▶ DATA BLOCK

━━━━━━

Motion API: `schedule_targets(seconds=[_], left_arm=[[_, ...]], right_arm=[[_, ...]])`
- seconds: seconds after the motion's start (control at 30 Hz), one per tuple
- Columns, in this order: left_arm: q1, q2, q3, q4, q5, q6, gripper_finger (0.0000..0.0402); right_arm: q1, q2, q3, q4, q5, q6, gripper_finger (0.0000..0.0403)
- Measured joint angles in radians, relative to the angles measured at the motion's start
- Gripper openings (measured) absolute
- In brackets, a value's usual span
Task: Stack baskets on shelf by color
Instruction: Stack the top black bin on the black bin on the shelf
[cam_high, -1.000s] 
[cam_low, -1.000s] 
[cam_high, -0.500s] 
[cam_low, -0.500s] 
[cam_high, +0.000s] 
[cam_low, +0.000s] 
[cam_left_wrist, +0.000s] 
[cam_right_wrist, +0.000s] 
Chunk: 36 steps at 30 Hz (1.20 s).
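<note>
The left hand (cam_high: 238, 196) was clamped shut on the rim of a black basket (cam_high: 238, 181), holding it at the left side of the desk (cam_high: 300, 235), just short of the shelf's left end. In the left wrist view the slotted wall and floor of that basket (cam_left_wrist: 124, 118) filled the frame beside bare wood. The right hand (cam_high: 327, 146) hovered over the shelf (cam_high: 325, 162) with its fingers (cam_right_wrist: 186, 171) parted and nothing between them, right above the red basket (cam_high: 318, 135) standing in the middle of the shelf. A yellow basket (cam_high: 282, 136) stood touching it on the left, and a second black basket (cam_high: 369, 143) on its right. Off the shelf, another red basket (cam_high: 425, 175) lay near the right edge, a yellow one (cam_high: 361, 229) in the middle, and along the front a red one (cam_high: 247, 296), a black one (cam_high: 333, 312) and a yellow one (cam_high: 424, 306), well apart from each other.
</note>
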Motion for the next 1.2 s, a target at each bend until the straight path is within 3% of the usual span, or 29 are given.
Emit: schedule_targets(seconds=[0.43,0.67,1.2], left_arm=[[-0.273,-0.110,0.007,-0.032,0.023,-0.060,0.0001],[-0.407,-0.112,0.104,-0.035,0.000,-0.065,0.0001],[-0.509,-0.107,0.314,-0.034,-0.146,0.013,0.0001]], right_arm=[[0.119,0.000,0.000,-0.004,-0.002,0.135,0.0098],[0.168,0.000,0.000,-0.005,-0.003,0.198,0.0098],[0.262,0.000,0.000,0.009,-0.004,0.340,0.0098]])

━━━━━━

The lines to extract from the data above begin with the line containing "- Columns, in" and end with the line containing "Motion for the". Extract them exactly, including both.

▶ REPLY TO THE TASK
- Columns, in this order: left_arm: q1, q2, q3, q4, q5, q6, gripper_finger (0.0000..0.0402); right_arm: q1, q2, q3, q4, q5, q6, gripper_finger (0.0000..0.0403)
- Measured joint angles in radians, relative to the angles measured at the motion's start
- Gripper openings (measured) absolute
- In brackets, a value's usual span
Task: Stack baskets on shelf by color
Instruction: Stack the top black bin on the black bin on the shelf
[cam_high, -1.000s] 
[cam_low, -1.000s] 
[cam_high, -0.500s] 
[cam_low, -0.500s] 
[cam_high, +0.000s] 
[cam_low, +0.000s] 
[cam_left_wrist, +0.000s] 
[cam_right_wrist, +0.000s] 
Chunk: 36 steps at 30 Hz (1.20 s).
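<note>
The left hand (cam_high: 238, 196) was clamped shut on the rim of a black basket (cam_high: 238, 181), holding it at the left side of the desk (cam_high: 300, 235), just short of the shelf's left end. In the left wrist view the slotted wall and floor of that basket (cam_left_wrist: 124, 118) filled the frame beside bare wood. The right hand (cam_high: 327, 146) hovered over the shelf (cam_high: 325, 162) with its fingers (cam_right_wrist: 186, 171) parted and nothing between them, right above the red basket (cam_high: 318, 135) standing in the middle of the shelf. A yellow basket (cam_high: 282, 136) stood touching it on the left, and a second black basket (cam_high: 369, 143) on its right. Off the shelf, another red basket (cam_high: 425, 175) lay near the right edge, a yellow one (cam_high: 361, 229) in the middle, and along the front a red one (cam_high: 247, 296), a black one (cam_high: 333, 312) and a yellow one (cam_high: 424, 306), well apart from each other.
</note>
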Motion for the next 1.2 s, a target at each bend until the straight path is within 3% of the usual span, or 29 are given.

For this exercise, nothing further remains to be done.